■ **TASK REQUIREMENTS**: Without the pictures, print the lines running from the beginning of the material to the line containing "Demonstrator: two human", both ends included.

■ **ENTRIES SHOWN**:
□ □ □

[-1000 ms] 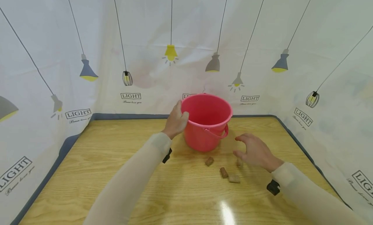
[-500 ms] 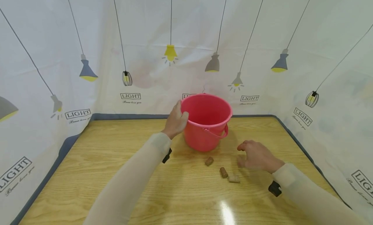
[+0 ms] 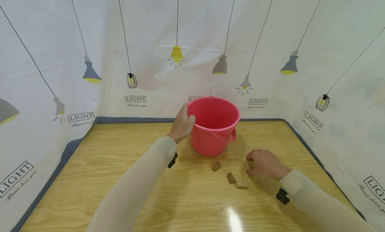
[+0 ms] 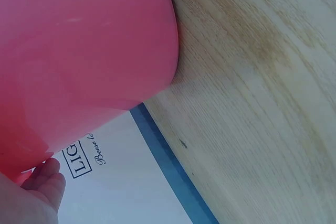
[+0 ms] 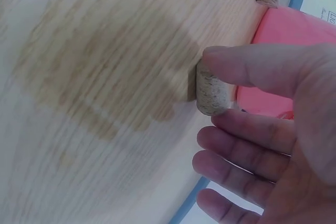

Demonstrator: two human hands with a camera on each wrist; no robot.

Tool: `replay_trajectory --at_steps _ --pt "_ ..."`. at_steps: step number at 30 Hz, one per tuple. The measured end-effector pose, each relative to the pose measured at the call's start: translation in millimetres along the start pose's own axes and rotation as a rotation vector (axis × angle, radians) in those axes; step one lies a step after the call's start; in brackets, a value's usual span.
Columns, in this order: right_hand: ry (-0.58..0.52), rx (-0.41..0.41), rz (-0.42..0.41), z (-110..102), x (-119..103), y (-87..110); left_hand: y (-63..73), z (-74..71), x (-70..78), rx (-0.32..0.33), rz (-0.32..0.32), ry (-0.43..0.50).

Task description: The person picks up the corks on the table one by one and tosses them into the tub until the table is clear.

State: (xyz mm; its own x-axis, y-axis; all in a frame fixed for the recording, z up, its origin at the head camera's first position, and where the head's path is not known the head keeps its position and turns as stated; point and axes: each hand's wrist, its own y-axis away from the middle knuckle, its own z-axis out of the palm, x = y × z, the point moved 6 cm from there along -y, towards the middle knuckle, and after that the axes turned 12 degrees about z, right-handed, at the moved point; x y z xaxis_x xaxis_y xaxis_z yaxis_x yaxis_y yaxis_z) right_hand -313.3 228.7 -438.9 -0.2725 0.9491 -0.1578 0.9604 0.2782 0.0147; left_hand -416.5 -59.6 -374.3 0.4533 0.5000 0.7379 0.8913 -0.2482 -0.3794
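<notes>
A pink plastic bucket [image 3: 207, 142] stands upright on the wooden table with its handle hanging down at the front right. My left hand [image 3: 181, 124] grips the bucket's rim on the left side, thumb toward the inside. To the right of the bucket, my right hand [image 3: 266, 164] is low over the table. In the right wrist view its thumb and index finger pinch a wine cork [image 5: 211, 94] at its two ends, with the other fingers loosely bent. On the table nearby lie a brown cork [image 3: 216, 166], a darker cork [image 3: 231, 178] and a pale cork [image 3: 241, 184].
The wooden table [image 3: 135, 158] has a blue-grey border along its back and sides. Behind it hangs a white cloth [image 3: 156, 31] printed with lamps and lettering, which continues along both sides. A light reflection shows near the table's front.
My right hand has lowered slightly, and its thumb and index finger have closed on the cork at the right. The left hand and the bucket have kept their place.
</notes>
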Motion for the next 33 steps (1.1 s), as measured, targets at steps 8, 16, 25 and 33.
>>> replay_trajectory --at_steps 8,16,25,33 --pt "0.000 0.021 -0.037 0 -1 1.1 0.4 -0.4 1.3 0.003 -0.010 -0.005" --pt "-0.016 0.024 -0.032 -1 -1 2.4 1.5 0.5 3.4 0.000 -0.018 0.000" --pt "-0.068 0.003 0.006 -7 -6 -1.2 2.3 -1.4 2.5 -0.004 -0.016 -0.009" --pt "-0.074 0.082 0.002 -26 -12 -2.9 1.3 -1.1 3.0 -0.006 -0.016 -0.009"
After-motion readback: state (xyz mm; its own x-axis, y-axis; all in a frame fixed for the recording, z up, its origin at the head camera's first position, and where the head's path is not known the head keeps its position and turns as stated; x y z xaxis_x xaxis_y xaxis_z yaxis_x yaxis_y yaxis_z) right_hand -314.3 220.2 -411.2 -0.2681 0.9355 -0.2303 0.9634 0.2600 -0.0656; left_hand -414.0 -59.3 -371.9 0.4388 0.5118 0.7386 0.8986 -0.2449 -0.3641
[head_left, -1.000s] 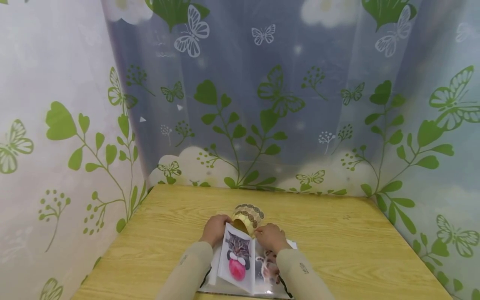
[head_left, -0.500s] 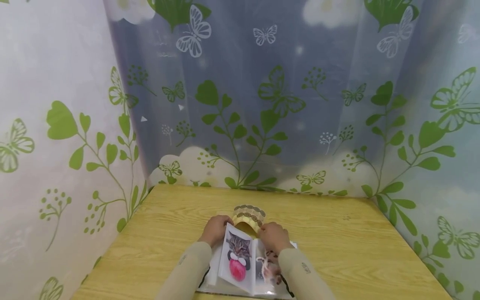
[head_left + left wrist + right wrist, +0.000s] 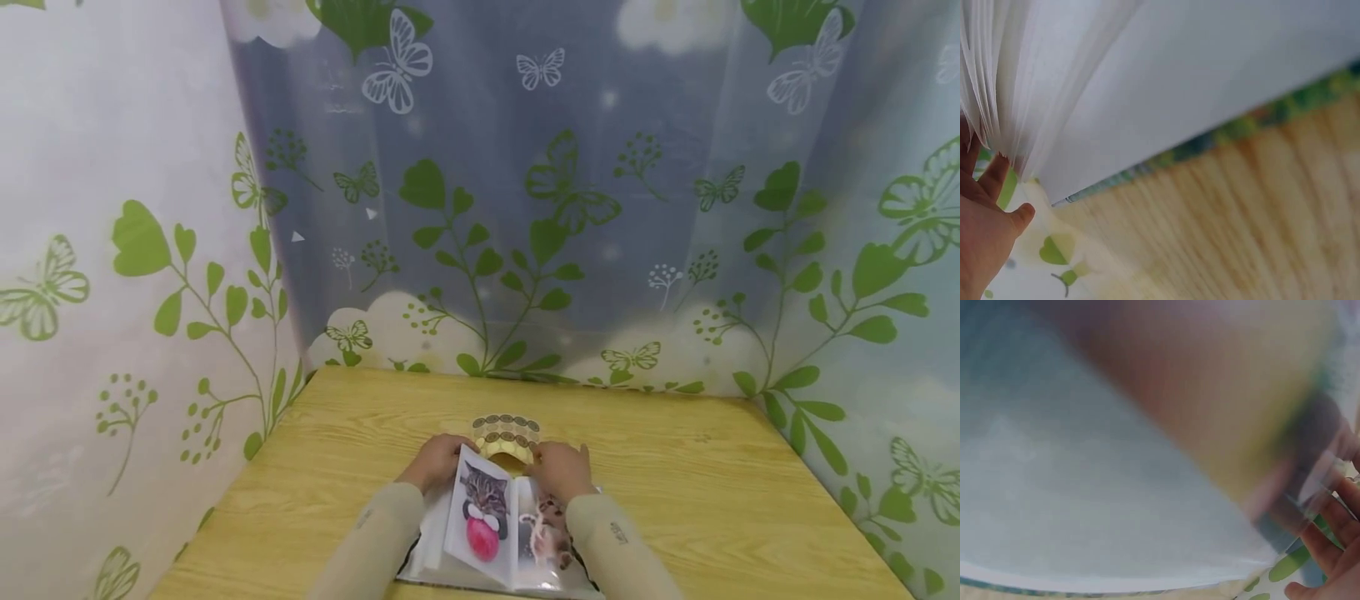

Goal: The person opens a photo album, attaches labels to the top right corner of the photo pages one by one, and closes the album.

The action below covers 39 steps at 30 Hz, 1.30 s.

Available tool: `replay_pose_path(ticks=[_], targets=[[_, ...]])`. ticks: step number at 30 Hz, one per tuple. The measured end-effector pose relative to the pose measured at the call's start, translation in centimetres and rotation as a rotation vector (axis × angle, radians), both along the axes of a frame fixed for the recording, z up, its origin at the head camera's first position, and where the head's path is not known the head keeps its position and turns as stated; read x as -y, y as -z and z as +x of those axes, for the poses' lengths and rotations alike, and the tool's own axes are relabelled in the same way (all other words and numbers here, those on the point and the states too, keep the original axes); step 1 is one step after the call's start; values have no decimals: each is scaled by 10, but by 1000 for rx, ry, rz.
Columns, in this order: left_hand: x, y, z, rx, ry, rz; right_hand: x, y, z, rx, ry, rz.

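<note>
An open photo album (image 3: 502, 542) lay at the near edge of the wooden worktop (image 3: 712, 500), and everything else is placed against it. The left hand (image 3: 437, 461) sat at the album's far left corner, its fingers curled against the top edges of a raised stack of pages; the left wrist view showed those fingers (image 3: 988, 187) touching the fanned white page edges from below, with the album's coloured cover edge and the wood grain beyond. The page standing up from the album's middle carried a photo of a grey cat with a red ball (image 3: 482, 517). To the right of that page, a second cat photo (image 3: 546, 533) lay flat. The right hand (image 3: 561, 468) rested on the album's far right corner, fingers bent over the top of the page; the right wrist view was heavily blurred and showed only fingertips (image 3: 1329, 544) at a clear plastic sleeve, so whether they pinched it I could not tell. Just beyond the album, between the two hands, stood a curved sheet of round gold stickers (image 3: 508, 433). Behind the worktop hung a curtain (image 3: 525, 208) printed with green leaves and butterflies.
</note>
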State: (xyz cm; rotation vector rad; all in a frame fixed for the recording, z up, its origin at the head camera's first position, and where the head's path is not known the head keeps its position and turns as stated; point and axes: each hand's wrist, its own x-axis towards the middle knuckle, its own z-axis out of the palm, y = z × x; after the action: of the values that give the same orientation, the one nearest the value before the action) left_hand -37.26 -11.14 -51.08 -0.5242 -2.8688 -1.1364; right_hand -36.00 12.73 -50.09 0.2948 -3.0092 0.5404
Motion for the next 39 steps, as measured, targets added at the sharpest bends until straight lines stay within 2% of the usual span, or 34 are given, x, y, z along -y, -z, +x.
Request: replay_pose_path(ticks=[4,10,15,18,22,28,35,39], targets=[[1,1,0,-31,11,4,-1,2,-1,-55,-25,49],[6,-7,4,-106,-33,39,-3,3,-2,-123,-33,99],[8,-21,7,-113,-121,75,-2,1,-1,-219,-16,138],[5,-30,8,-87,-174,97,-4,-2,1,-261,-1,141],[-2,-42,10,-72,-188,139,-7,-8,2,-289,41,168],[-22,-60,18,-46,-174,215,-16,-20,2,-289,95,186],[-39,-63,24,-18,-216,195,-22,-29,3,-318,149,156],[-43,-64,25,-76,-233,148,-24,-33,4,-362,154,148]])
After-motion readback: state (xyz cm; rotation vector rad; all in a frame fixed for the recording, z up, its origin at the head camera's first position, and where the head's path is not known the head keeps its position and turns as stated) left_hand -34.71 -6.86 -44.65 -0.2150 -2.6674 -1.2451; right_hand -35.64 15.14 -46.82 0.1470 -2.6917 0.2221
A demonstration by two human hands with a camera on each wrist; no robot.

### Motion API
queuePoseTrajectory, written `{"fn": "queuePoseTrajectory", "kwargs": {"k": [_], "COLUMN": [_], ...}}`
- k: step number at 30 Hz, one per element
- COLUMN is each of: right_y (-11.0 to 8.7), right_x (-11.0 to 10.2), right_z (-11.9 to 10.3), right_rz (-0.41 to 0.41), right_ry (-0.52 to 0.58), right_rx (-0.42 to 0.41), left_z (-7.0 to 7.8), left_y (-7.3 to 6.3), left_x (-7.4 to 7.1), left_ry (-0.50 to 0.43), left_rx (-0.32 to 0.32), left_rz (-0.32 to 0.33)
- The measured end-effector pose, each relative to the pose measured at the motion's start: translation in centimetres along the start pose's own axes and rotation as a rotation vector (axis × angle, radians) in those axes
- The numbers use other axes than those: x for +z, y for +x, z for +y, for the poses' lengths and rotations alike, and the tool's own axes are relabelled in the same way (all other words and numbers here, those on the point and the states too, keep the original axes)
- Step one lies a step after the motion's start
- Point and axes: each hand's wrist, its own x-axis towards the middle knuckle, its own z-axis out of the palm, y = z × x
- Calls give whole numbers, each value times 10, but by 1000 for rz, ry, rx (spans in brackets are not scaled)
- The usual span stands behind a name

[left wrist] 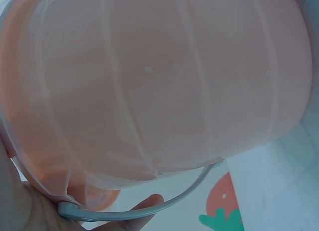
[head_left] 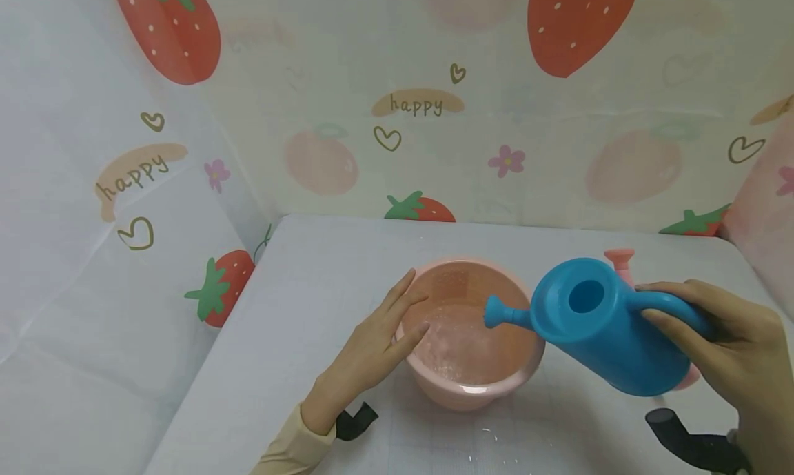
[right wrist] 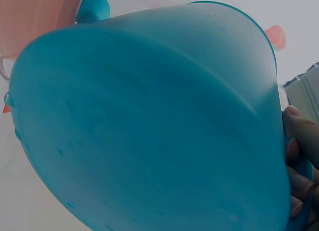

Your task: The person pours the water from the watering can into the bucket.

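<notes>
A pink bucket [head_left: 455, 396] stands on the table with clear liquid in it. My left hand [head_left: 372, 340] rests at its left rim, fingers extended over the edge. In the left wrist view the bucket's side [left wrist: 164, 81] fills most of the picture, with a grey carrying handle [left wrist: 149, 211] beside the hand. My right hand [head_left: 738, 344] grips the handle of a blue watering can [head_left: 645, 351]. The can is tilted, its spout head [head_left: 495, 312] over the bucket's opening. Droplets cling to the can's underside [right wrist: 149, 136] in the right wrist view.
Behind the blue can, a pink object with a flared head [head_left: 619, 256] is mostly hidden. Water drops lie on the white table [head_left: 298, 296] in front of the bucket. Strawberry-printed sheeting [head_left: 471, 158] hangs along the back and sides.
</notes>
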Motion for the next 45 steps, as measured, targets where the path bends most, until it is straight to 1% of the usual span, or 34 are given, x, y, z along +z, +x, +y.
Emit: {"fn": "queuePoseTrajectory", "kwargs": {"k": [8,13,21,29,35,41,45], "right_y": [1,2,4,6,6,6,6], "right_x": [0,0,0,0,0,0,0], "right_z": [-1,-1,-2,-2,-2,-1,-2], "right_rz": [0,-6,-17,-25,-24,-24,-22], "right_ry": [2,17,16,33,3,31,4], "right_rx": [19,-3,-1,-20,11,-5,18], "left_z": [0,0,-1,-2,-2,-2,-2], "left_y": [0,0,0,1,0,1,1], "left_x": [-1,-1,0,0,0,1,0], "left_ry": [10,9,11,9,5,3,8], "left_rx": [-1,-6,-5,-5,-7,-5,-3], "left_rz": [-3,-7,-8,-9,-7,-6,-8]}}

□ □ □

■ **PROBLEM SOLUTION**:
[-1000 ms] 
[-500 ms] 
[+0 ms] 
[+0 ms] 
[+0 ms] 

Demonstrator: two human hands with a camera on each wrist; no robot.

What was requested is fully covered by this answer.